Wednesday, October 31, 2007

NFR

More pontificating on the matter of who should or shouldn't be resuscitated, and more importantly who makes the decision.
Frankly, and I'm thinking my opinion will verge on the wrong side of 'PC', it seems like a big ol' storm in a teacup to me. But the public do worry a great deal about it. Fair enough, I guess. There seems to be an over-riding fear that one will go into hospital, and be written off as a no-hoper by a wet behind the ears junior staff member, possibly just so they don't have to get up in the middle of the night and jump up and down on you.

That could never happen, right?

Not any more. God forbid we give our junior staff any responsibility. Or assume that they have any nous at all, after six years of medical training.

And now they want to let nurses make the decision...

Fine. Good. Why shouldn't they? It has been my experience that people who shouldn't be making important clinical decisions generally don't want to.

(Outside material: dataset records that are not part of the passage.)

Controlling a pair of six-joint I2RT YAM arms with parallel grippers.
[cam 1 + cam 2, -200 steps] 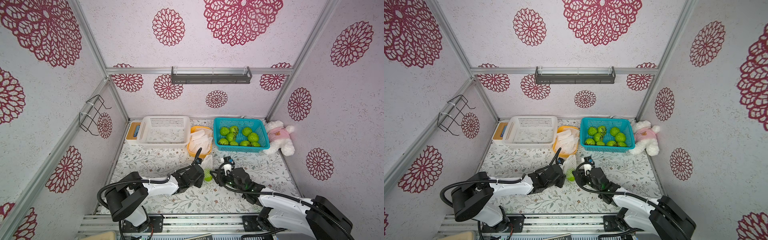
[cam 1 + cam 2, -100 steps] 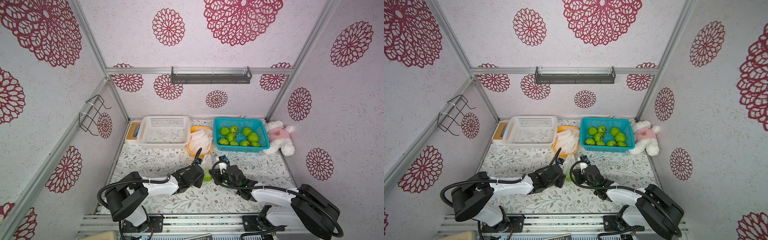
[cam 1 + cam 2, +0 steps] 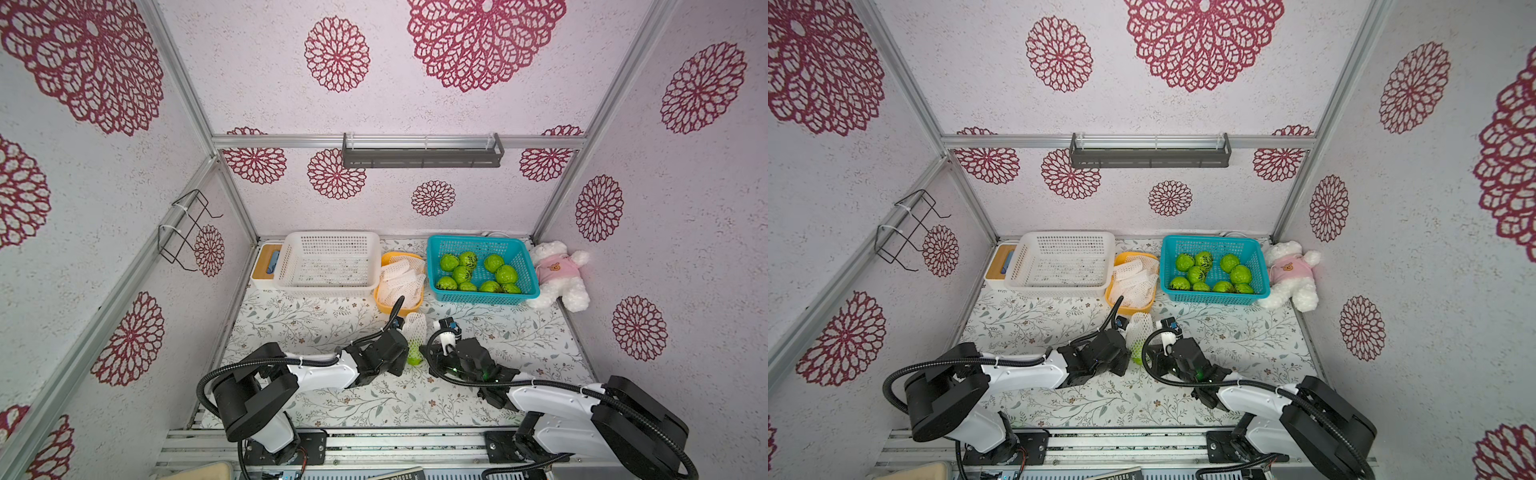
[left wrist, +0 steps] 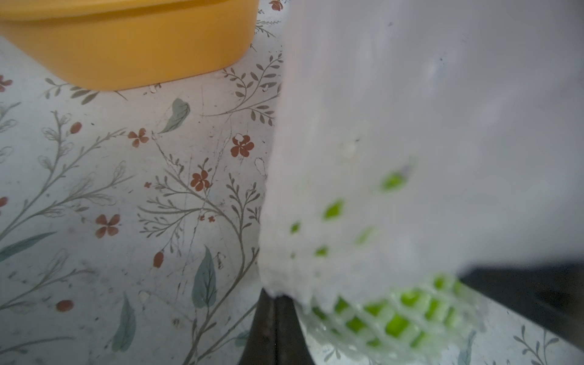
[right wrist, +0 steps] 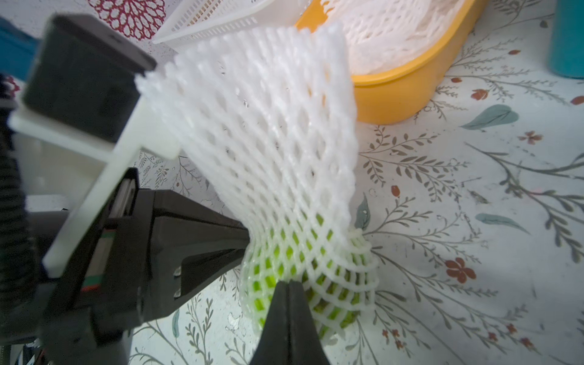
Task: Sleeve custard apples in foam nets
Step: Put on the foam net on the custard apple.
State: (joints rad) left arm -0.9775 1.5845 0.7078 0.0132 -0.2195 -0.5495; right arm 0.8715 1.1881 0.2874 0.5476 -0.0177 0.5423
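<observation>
A green custard apple (image 3: 413, 358) (image 3: 1136, 356) sits mid-table, its lower half inside a white foam net (image 3: 417, 326) (image 3: 1139, 328) that stands up above it. My left gripper (image 3: 406, 353) (image 3: 1127, 353) is shut on the net's edge from the left; in its wrist view the closed tips (image 4: 274, 297) sit under the net (image 4: 379, 158), with the fruit (image 4: 407, 316) green through the mesh. Opposite it, my right gripper (image 3: 424, 354) (image 3: 1148, 356) is shut on the net (image 5: 268, 142) over the fruit (image 5: 284, 252), tips (image 5: 288, 284) together. The left gripper (image 5: 248, 241) also shows there.
Along the back stand a teal basket (image 3: 482, 297) holding several bare custard apples, a yellow tub (image 3: 397, 309) (image 5: 395, 94) (image 4: 126, 47) of spare foam nets, a white perforated basket (image 3: 328, 287), a small wooden box (image 3: 266, 266) and a teddy bear (image 3: 557, 274) at the right.
My right gripper has moved left to the netted fruit and closed from partly open onto the net. The left gripper and the fruit have stayed put.
</observation>
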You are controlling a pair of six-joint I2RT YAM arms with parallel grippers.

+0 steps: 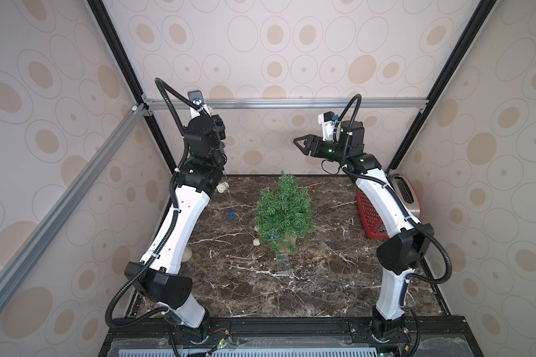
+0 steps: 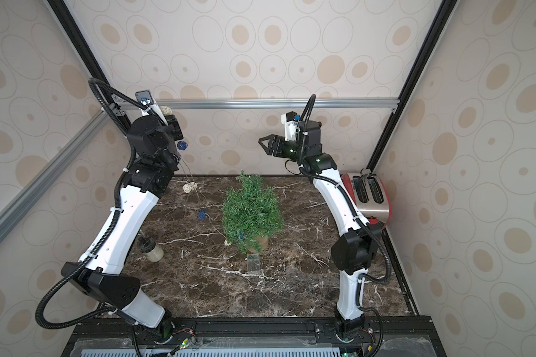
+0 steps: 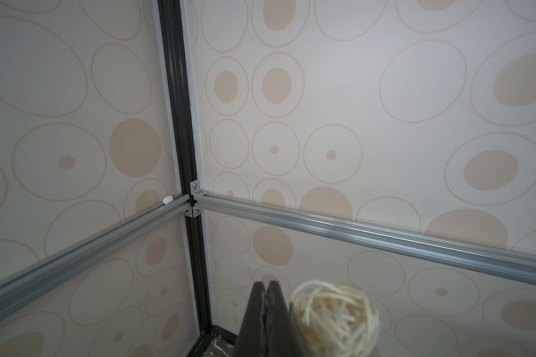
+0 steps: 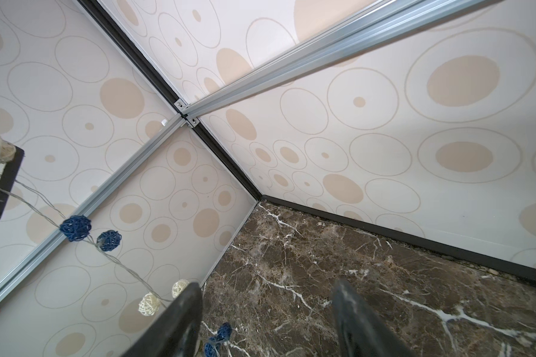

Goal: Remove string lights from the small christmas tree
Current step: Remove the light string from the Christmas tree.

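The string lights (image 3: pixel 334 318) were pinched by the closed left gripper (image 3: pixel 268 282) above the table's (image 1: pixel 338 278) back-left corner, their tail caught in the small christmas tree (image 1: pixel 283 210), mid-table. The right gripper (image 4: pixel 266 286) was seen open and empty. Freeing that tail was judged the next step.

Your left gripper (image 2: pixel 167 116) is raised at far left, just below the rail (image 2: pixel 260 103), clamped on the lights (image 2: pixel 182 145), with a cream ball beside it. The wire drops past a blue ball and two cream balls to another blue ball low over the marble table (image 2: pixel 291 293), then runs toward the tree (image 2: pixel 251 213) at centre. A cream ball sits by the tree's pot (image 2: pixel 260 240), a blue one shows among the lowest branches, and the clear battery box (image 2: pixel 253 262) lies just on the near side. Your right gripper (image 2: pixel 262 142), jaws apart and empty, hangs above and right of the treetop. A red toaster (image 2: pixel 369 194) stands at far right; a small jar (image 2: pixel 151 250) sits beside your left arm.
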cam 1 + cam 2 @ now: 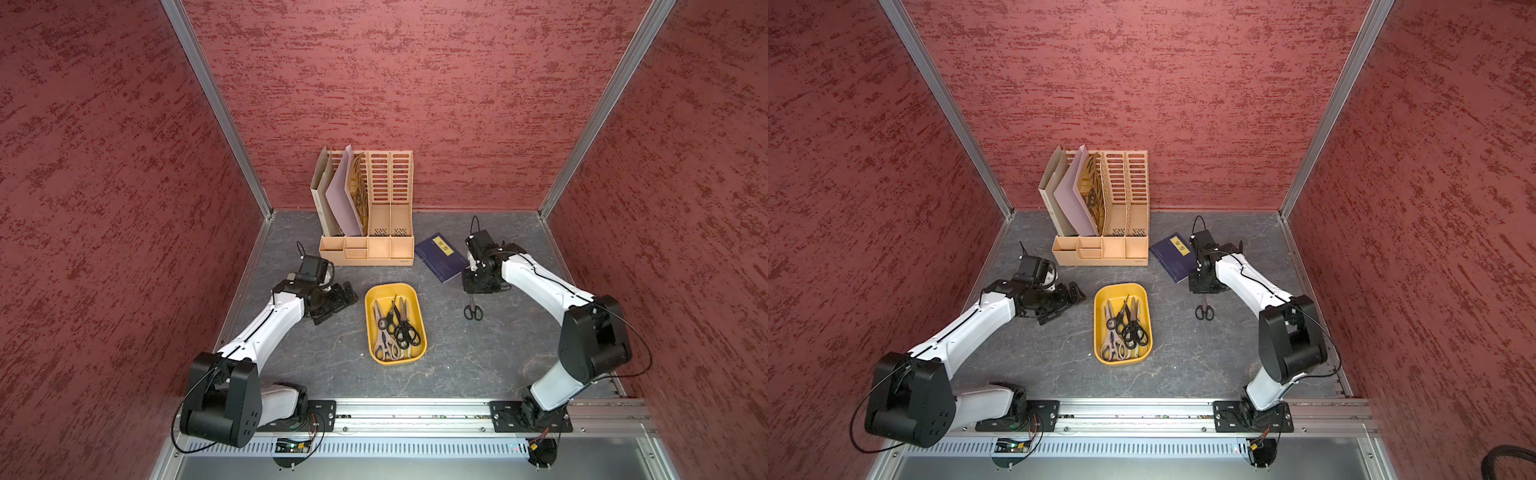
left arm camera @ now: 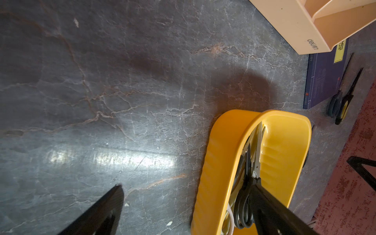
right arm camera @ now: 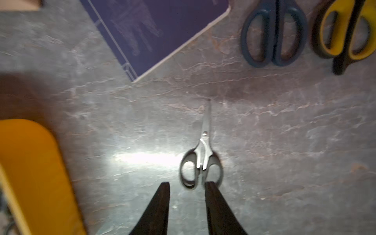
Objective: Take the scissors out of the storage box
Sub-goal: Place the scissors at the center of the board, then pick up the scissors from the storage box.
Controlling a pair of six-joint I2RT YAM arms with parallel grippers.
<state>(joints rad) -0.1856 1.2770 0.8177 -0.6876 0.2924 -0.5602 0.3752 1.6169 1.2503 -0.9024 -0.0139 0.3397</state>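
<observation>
The yellow storage box (image 1: 368, 316) (image 1: 1097, 320) sits mid-table and holds several scissors (image 1: 399, 328) (image 1: 1127, 328) with black and cream handles. A small black-handled pair (image 1: 473, 311) (image 1: 1204, 311) (image 3: 201, 162) lies flat on the table to the box's right. My right gripper (image 3: 187, 184) (image 1: 471, 293) hovers just behind its handles, jaws parted with nothing between them. My left gripper (image 1: 338, 307) (image 1: 1063, 305) (image 2: 186, 184) stands wide open and empty just left of the box (image 2: 215, 162). A blue-handled pair (image 3: 273, 34) and a yellow-black pair (image 3: 345, 34) (image 2: 341, 101) lie further right, hidden under the right arm in both top views.
A tan slotted file organiser (image 1: 368, 232) (image 1: 1100, 245) with folders stands at the back of the table. A dark blue book (image 1: 442, 257) (image 1: 1173, 257) (image 3: 154, 30) lies beside it, close to my right wrist. Red walls enclose the table on three sides.
</observation>
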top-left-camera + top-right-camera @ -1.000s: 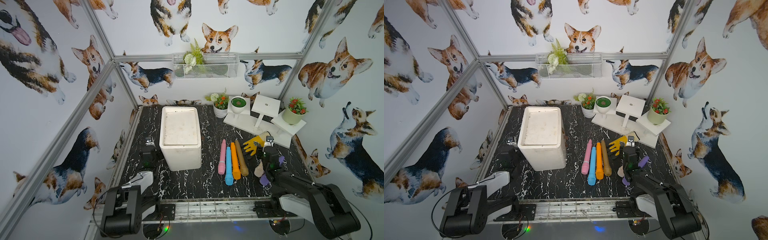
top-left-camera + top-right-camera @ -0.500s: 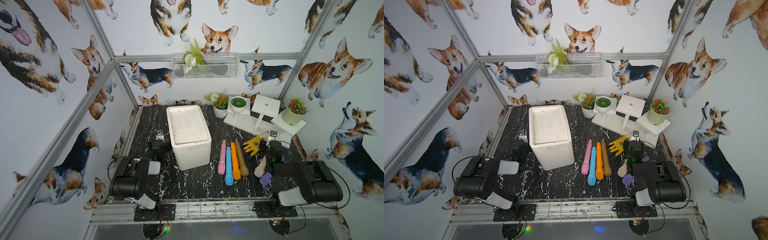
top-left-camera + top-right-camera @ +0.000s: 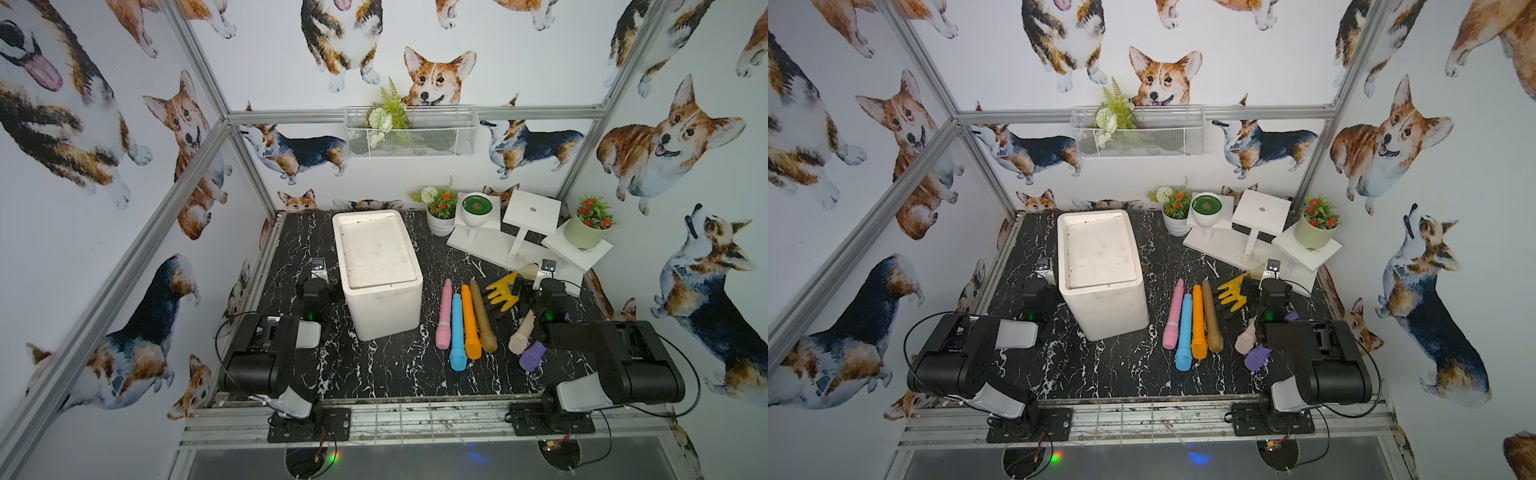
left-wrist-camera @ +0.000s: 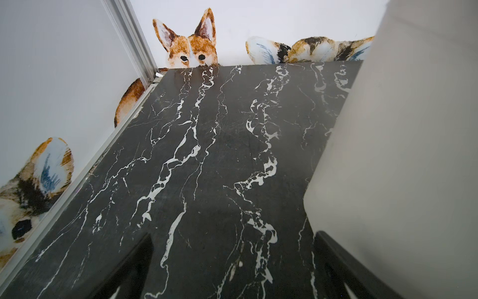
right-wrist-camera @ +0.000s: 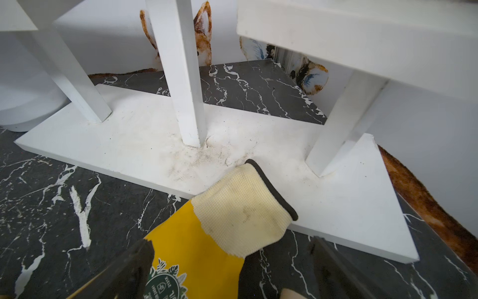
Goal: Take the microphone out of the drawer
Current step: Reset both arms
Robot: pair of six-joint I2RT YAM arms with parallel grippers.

I guess times are always changing, but one of the bigger differences between the way doctors and nurses function, in this country at least, seems to be the level of inter-professional support. While medics are only too happy to moan about each other, often to each other's faces, or behind their backs, if necessary, we usually back each others decisions to the public. Nurses, on the other hand seem to distrust each other, and rarely seem to stand together; on anything.

So I always felt, even as a junior Shroom, that when I made decisions by myself, they would be supported by the rest of the Firm, provided I had a robust justification for them. Nursing staff seem to have a morbid fear of overstepping their boundaries. This seems to be crystallised in the current climate of rigid adherence to protocol.

This is not a criticism, but suggests to me that many nurses would rather not make a resus decision, unless there were strict guidelines about how to do so. Not because they aren't capable of making a well informed reasoned decision, but because if it became controversial, their colleagues would hang them out to dry.

From day one on the floor, I was making life or death decisions for the patients in my care, especially decisions about resus status, and frequently late at night, on my own, without consulting anyone. Should I have been? I suspect most people would now say not. But that was the way things were; and I like to think I made appropriate decisions - most of the time. Where it turned out my Boss differed, in the cold light of day, his reasoning was calmly explained, and the decision reversed. And I learned a bit more about how these decisions were to be made in the future.

So... who should make these decisions? Anyone who's prepared to, I say. Stand up, and be counted. Someone's got to...

2 comments:

Nurse Sandra May said...

I'm still not entirely sure where i stand on this. I certainly wouldn't want to be making DNR decisions!

Alex Stoker said...

I think that's fine. People who don't wanna shouldn't have to. But why shouldn't nurses? Don't they know their patients?
I still think too much is made of what should be a simple choice...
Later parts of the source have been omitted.